[[ Information supplied open ]]
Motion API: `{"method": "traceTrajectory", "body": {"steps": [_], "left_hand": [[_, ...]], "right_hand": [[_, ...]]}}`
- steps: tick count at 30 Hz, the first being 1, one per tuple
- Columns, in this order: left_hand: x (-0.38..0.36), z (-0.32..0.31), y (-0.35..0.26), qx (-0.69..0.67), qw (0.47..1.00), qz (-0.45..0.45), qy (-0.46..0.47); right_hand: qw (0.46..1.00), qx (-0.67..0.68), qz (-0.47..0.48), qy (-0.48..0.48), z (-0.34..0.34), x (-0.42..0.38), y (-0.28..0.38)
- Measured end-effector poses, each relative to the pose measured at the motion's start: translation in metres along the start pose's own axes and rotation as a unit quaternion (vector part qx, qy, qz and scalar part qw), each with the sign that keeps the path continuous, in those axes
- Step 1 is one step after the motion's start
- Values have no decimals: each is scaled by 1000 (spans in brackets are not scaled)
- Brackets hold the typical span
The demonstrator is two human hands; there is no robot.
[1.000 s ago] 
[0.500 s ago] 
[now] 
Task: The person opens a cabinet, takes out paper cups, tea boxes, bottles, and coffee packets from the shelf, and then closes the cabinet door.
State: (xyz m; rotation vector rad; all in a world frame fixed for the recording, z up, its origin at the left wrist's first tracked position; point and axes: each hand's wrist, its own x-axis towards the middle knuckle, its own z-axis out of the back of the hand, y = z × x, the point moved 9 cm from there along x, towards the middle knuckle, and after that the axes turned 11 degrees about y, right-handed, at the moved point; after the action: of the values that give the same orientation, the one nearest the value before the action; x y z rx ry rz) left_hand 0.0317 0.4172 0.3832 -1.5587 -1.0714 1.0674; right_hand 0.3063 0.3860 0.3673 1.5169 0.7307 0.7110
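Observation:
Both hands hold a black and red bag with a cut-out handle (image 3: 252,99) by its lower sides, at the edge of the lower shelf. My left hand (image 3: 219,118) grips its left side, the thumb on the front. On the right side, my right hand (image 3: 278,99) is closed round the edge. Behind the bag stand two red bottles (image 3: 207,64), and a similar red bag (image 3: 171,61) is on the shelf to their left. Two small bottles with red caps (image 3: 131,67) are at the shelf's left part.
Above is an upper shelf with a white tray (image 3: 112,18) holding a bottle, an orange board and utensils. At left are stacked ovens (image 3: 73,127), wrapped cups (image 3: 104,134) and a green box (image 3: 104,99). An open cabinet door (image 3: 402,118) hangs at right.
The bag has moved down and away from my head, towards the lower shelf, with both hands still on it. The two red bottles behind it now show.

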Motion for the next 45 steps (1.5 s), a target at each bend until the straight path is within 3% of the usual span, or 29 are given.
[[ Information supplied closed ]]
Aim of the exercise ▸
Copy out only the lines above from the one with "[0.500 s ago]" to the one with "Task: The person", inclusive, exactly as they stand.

Reply to the exercise ▸
[0.500 s ago] 
[now] 
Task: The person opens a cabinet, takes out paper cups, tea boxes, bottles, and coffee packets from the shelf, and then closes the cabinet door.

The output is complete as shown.